* Data for this task
——————————

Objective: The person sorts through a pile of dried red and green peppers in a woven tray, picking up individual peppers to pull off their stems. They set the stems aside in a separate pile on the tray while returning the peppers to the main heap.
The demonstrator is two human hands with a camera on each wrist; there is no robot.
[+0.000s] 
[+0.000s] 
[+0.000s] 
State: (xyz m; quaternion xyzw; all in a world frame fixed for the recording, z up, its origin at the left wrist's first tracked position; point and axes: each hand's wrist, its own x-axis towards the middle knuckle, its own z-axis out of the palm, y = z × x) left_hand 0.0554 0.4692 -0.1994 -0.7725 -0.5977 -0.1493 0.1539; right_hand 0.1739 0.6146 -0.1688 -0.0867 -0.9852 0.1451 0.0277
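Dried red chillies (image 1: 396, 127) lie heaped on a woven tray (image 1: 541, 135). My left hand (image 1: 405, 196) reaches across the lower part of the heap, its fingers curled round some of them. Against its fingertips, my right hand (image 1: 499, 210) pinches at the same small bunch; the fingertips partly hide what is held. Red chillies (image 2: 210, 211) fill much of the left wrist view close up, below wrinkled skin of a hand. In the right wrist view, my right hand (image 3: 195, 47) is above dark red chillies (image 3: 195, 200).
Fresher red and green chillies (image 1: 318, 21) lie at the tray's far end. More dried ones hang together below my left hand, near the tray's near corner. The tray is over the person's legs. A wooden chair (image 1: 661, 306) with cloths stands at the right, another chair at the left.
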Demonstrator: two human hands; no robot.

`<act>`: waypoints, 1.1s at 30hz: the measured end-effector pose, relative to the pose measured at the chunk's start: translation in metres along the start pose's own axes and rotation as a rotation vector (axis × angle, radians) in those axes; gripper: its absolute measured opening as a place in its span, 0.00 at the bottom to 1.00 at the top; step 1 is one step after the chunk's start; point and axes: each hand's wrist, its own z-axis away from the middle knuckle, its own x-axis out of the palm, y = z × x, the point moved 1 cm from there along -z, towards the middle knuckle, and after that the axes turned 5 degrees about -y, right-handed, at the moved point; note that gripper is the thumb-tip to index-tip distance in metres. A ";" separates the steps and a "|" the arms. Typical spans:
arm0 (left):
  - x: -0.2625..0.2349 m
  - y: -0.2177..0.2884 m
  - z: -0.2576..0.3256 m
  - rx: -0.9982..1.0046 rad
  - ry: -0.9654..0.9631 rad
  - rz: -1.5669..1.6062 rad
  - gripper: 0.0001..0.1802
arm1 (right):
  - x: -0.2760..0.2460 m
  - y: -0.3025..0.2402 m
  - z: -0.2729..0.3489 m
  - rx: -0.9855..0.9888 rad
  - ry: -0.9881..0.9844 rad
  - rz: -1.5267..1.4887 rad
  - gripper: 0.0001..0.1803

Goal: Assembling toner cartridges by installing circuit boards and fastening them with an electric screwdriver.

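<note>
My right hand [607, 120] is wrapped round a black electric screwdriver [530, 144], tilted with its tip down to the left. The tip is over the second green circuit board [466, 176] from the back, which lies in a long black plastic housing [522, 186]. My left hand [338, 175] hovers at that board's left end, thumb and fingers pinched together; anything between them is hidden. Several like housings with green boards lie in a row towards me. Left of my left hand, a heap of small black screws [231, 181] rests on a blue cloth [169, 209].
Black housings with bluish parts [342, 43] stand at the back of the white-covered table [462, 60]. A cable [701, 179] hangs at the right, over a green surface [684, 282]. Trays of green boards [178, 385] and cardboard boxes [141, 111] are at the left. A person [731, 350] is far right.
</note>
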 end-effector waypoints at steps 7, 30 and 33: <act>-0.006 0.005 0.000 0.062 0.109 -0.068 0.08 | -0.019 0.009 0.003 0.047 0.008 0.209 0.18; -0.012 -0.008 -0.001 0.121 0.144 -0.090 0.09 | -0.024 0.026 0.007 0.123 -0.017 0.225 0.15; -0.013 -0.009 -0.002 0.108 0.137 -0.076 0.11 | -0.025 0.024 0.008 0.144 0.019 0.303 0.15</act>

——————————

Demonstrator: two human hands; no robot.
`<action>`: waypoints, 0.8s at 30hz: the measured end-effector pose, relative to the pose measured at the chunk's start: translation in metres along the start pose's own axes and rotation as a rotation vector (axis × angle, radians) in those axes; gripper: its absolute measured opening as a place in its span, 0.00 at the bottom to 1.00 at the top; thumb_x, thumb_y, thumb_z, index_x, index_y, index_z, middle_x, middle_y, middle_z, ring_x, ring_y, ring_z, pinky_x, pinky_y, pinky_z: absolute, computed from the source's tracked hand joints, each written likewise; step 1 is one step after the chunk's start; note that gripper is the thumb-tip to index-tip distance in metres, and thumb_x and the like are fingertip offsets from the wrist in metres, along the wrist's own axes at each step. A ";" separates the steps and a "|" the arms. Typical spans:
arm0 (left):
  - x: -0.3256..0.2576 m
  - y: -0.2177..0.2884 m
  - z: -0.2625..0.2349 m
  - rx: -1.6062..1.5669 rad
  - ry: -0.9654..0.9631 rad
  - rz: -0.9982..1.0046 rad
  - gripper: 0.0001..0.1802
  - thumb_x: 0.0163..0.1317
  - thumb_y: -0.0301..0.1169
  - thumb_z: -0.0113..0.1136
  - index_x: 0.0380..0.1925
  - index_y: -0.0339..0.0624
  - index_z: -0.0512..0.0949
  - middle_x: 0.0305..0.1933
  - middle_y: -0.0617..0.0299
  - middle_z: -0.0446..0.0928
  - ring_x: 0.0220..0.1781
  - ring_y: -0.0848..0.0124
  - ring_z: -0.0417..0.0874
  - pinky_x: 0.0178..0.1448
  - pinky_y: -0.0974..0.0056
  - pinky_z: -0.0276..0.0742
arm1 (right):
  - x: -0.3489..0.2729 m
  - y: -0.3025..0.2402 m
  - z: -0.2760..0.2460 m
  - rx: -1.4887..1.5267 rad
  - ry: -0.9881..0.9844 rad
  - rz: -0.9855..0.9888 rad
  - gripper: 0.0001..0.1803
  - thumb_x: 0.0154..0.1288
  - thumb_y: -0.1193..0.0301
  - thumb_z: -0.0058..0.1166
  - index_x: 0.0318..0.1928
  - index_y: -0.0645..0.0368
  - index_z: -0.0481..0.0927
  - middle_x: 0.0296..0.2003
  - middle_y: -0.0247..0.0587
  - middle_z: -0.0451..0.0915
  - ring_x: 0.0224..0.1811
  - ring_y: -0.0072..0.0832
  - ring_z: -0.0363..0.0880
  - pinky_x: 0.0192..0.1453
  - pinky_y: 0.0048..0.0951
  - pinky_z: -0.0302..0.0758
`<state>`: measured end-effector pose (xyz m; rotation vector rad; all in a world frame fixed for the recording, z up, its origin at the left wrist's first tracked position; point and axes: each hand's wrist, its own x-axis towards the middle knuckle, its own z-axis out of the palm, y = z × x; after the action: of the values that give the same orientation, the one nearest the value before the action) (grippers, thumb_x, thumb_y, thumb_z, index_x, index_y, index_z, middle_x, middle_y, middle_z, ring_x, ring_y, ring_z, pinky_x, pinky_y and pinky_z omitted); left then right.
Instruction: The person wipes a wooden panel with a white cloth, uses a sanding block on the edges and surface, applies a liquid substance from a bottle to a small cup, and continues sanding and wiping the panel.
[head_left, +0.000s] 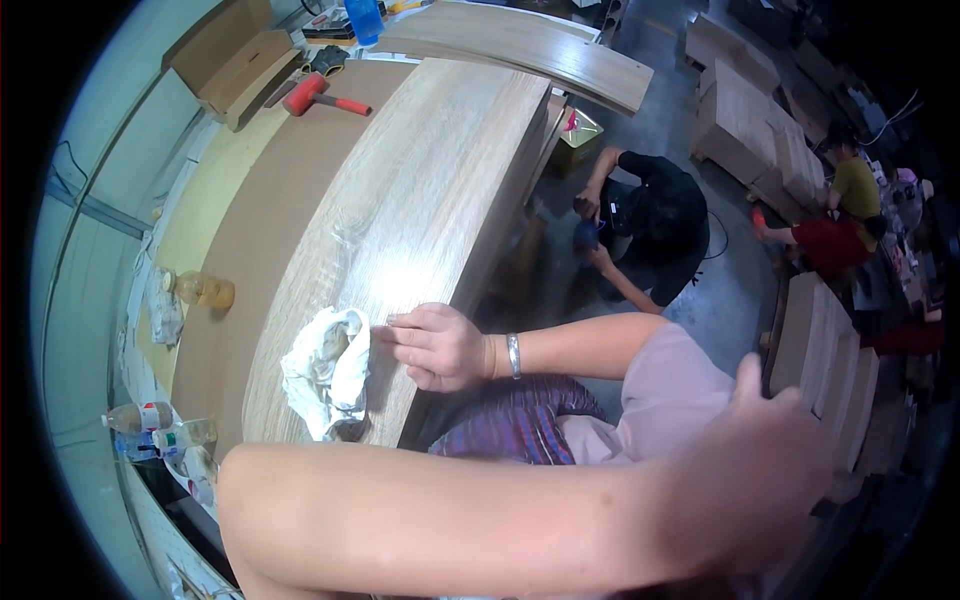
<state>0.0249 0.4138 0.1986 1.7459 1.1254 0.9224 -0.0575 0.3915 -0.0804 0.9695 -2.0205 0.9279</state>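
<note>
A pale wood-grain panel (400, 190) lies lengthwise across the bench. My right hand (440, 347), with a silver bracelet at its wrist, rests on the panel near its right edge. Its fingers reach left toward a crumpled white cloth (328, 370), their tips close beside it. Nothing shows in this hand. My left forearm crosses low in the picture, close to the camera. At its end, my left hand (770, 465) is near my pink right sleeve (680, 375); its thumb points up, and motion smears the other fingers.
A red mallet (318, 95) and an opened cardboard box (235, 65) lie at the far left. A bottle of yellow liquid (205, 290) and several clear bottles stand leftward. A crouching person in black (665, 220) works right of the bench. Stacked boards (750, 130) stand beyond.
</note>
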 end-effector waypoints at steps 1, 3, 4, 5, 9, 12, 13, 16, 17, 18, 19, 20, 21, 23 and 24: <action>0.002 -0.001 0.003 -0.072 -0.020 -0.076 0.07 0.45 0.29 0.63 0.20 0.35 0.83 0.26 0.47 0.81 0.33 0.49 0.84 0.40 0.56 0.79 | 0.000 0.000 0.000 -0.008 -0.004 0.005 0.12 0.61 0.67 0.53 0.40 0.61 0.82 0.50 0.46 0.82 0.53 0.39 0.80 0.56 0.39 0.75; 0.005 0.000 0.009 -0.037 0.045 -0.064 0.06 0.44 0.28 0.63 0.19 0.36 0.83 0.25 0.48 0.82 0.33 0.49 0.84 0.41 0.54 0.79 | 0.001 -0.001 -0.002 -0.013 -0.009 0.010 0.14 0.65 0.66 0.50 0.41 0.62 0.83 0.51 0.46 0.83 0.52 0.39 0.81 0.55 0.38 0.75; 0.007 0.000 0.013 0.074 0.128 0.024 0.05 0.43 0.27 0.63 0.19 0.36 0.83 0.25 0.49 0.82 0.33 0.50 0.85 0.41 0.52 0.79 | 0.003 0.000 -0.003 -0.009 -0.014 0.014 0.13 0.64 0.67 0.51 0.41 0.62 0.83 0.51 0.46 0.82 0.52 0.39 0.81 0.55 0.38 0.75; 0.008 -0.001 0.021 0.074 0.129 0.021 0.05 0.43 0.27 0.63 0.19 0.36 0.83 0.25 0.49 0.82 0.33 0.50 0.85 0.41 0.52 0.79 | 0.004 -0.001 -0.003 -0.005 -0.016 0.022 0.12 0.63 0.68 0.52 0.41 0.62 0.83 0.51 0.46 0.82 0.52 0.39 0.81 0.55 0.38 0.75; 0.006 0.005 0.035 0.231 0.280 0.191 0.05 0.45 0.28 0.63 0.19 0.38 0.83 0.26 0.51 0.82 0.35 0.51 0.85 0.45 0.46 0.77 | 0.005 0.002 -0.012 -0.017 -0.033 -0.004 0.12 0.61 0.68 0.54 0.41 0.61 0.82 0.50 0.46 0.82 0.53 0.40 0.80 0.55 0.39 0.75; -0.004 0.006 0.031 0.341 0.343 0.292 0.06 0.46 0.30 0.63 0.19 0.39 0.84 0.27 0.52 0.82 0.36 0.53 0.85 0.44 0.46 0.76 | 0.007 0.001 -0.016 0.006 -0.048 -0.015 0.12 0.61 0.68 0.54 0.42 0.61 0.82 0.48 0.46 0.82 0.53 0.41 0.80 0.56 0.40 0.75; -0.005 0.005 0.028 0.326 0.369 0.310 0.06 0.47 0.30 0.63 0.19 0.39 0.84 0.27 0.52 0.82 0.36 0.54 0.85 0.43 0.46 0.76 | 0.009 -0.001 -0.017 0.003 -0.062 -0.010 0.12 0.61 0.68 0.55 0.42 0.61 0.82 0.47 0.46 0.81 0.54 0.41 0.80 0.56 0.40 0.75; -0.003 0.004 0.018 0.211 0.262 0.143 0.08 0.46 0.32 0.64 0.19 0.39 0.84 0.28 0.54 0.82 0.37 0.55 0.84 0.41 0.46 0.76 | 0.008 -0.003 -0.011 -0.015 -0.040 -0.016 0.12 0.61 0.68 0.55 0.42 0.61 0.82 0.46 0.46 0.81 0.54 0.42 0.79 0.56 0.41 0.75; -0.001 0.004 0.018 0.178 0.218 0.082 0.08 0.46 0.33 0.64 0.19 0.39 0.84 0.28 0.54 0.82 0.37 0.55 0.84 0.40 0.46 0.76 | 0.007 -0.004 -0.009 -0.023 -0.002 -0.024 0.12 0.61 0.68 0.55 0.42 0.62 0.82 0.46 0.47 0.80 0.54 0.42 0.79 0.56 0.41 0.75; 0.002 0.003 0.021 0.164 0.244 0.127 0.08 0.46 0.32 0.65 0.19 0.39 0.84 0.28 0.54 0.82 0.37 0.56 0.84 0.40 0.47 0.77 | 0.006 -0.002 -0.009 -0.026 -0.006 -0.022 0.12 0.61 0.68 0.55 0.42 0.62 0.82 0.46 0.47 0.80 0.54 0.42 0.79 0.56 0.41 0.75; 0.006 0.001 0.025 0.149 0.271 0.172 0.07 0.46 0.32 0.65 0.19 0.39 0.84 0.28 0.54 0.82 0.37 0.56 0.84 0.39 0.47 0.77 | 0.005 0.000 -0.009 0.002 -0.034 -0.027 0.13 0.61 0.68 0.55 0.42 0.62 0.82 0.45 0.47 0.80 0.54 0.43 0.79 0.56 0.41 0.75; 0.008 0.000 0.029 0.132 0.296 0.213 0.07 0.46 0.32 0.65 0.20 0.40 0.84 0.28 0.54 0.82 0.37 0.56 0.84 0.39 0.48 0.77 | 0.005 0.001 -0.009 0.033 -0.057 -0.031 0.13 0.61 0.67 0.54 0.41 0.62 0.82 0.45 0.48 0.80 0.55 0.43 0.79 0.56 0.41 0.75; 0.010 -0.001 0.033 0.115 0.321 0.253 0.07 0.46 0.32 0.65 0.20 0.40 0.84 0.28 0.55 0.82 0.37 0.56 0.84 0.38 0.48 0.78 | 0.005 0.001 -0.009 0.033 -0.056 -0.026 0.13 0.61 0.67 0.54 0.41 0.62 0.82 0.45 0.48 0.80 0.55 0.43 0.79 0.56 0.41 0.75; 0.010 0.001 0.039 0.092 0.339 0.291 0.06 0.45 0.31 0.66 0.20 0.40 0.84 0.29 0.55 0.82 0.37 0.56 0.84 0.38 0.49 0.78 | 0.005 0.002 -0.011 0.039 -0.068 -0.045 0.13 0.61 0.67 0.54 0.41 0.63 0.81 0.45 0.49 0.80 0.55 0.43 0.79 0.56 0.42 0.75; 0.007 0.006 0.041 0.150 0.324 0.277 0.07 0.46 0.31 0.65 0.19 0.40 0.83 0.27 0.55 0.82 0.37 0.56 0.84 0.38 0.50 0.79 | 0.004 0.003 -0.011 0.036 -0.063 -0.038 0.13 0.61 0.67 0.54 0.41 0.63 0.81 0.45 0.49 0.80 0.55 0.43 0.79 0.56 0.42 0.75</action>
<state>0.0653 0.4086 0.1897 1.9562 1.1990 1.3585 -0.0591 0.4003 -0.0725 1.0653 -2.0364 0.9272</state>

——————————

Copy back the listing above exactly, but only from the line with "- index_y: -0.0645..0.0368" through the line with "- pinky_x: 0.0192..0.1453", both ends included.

  - index_y: -0.0645..0.0368
  - index_z: -0.0481..0.0927
  - middle_x: 0.0296..0.2003
  - middle_y: -0.0247..0.0587
  - middle_z: -0.0451..0.0915
  - ring_x: 0.0224..0.1811
  - ring_y: -0.0072..0.0832
  - ring_z: -0.0363..0.0880
  - pinky_x: 0.0192..0.1453

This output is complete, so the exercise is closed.